Dans une affaire tragique survenue à Balan, dans l'Ain, un résident a confessé avoir abattu le chien de ses voisins. Ce geste brutal a été commis avec un fusil de chasse en février dernier.
Accusé d'actes de cruauté envers les animaux, cet homme sera jugé en mars 2027, selon les informations rapportées par France 3 Auvergne Rhône-Alpes.

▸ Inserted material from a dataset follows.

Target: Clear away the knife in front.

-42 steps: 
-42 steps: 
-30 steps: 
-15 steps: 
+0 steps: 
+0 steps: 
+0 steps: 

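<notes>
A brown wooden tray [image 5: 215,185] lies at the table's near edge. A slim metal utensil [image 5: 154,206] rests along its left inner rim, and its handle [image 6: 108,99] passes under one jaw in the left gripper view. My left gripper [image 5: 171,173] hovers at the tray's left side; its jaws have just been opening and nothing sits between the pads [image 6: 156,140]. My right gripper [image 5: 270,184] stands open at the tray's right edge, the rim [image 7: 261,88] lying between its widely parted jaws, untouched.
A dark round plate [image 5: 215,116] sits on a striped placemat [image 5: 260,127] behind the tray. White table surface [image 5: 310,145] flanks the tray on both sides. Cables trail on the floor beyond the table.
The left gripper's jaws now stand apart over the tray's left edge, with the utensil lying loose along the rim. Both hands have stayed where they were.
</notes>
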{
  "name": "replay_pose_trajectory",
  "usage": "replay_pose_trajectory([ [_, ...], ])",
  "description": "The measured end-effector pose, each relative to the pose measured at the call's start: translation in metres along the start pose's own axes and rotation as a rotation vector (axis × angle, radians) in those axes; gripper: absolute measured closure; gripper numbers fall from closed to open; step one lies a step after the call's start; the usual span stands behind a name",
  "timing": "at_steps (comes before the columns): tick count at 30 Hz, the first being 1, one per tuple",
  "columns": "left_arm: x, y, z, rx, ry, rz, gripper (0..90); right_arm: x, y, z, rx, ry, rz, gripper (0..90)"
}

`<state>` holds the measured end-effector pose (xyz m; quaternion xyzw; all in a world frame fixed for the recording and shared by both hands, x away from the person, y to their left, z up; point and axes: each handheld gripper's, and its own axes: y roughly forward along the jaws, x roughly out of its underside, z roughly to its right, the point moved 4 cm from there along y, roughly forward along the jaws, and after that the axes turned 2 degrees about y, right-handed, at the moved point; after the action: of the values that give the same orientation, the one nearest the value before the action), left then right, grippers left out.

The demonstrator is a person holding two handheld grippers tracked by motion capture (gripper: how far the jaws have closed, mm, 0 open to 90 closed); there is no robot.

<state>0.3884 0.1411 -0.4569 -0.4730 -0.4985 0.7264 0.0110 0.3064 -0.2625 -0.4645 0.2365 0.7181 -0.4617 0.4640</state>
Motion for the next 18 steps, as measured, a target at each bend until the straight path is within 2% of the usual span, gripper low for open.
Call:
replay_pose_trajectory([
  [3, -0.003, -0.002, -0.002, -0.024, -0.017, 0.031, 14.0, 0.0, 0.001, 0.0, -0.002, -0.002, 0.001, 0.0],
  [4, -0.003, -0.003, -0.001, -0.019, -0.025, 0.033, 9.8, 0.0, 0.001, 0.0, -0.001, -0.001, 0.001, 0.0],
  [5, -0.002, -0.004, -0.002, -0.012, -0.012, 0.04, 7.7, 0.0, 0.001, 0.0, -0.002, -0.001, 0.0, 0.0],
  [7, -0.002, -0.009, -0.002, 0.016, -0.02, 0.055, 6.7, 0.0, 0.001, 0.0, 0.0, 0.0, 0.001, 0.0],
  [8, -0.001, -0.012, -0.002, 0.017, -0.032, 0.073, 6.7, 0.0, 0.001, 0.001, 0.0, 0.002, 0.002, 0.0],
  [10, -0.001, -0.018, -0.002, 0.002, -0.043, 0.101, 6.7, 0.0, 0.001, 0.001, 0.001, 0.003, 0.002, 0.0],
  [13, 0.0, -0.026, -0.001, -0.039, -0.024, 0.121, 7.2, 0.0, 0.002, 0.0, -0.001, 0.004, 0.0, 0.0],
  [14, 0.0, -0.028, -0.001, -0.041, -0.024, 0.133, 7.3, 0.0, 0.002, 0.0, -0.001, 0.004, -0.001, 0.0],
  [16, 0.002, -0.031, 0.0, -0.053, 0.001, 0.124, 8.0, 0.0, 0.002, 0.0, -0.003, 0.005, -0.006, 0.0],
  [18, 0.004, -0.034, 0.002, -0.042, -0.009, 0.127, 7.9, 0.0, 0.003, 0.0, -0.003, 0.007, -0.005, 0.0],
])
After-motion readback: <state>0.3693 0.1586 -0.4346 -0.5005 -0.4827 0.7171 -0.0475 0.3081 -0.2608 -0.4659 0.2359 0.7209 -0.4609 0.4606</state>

Le 5 février, une famille du village avait constaté la disparition de Bulma, leur American Bully, avant de retrouver son corps sans vie à seulement deux kilomètres de leur maison. "Nous sommes passés d'une lueur d'espoir à l'angoisse face à sa mort !", a exprimé le propriétaire de l'animal. "Elle avait la tête en sang, vraiment marquée par les violences subies", a-t-il ajouté.
Un espoir de justice
Lors des interrogatoires menés par la gendarmerie, un voisin a finalement avoué avoir tué le chien, arguant que celui-ci menaçait son bétail.

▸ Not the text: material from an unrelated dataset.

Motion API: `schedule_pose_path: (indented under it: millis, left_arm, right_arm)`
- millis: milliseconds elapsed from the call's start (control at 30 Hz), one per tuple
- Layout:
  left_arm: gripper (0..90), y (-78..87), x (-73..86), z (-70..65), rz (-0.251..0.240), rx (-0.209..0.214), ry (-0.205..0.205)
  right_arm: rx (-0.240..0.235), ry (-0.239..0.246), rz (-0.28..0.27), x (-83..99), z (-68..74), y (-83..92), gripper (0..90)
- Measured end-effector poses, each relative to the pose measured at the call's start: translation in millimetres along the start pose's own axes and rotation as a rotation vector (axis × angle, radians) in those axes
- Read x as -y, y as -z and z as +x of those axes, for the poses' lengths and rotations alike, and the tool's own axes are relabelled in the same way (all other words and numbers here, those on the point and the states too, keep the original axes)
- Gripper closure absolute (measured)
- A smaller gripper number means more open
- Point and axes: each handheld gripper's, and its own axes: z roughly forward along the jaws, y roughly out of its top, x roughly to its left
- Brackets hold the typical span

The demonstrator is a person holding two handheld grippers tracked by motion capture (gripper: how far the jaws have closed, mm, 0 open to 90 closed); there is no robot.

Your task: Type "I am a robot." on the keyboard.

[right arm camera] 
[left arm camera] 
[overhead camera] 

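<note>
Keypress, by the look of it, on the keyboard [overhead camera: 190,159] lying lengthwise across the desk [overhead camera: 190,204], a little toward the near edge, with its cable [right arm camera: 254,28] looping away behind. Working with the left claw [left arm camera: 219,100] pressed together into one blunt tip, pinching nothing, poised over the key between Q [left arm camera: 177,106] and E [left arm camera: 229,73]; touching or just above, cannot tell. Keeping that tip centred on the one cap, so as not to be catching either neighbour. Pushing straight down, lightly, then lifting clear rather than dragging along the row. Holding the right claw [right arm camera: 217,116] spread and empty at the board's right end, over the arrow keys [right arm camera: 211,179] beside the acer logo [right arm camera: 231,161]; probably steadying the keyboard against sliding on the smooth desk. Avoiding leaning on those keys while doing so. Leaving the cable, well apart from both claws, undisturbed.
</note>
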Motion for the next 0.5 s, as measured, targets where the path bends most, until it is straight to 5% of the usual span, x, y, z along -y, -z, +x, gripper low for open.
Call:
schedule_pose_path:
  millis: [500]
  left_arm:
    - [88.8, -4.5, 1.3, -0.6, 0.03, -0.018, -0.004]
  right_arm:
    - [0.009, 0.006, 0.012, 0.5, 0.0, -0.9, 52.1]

"Nous espérons qu'il sera puni. Ce qu'il a fait est inacceptable. C'était prémédité, il ne s'agissait pas simplement de repousser un animal, mais de lui ôter la vie", a témoigné la famille, profondément choquée par cet acte.

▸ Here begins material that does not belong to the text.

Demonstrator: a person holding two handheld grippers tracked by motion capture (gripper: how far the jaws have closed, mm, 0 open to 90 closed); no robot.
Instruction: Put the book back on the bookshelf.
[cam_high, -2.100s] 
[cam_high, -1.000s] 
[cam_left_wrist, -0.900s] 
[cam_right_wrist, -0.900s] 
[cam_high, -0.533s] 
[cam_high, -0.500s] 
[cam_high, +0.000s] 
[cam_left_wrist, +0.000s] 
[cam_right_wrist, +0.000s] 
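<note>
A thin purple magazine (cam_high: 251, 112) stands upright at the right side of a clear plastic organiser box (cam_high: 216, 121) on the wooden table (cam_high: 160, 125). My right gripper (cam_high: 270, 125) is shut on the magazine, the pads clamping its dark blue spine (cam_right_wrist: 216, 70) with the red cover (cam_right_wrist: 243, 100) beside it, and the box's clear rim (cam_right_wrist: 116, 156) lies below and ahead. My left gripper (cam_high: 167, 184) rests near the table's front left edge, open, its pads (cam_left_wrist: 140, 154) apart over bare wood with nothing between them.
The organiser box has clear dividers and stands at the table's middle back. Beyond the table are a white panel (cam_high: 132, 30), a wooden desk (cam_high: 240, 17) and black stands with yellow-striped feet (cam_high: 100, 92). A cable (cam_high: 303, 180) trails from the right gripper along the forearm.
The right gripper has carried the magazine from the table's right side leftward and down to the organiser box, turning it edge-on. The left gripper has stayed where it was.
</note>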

Une législation renforcée depuis 2015
Cette affaire remet en lumière la législation sur la protection des animaux. En effet, depuis la loi du 18 février 2015, un animal de compagnie est considéré comme "un être vivant doué de sensibilité" et non plus comme un simple bien matériel. Ainsi, le suspect fait face à une amende pouvant atteindre 45 000 euros et risque jusqu'à trois ans d'emprisonnement.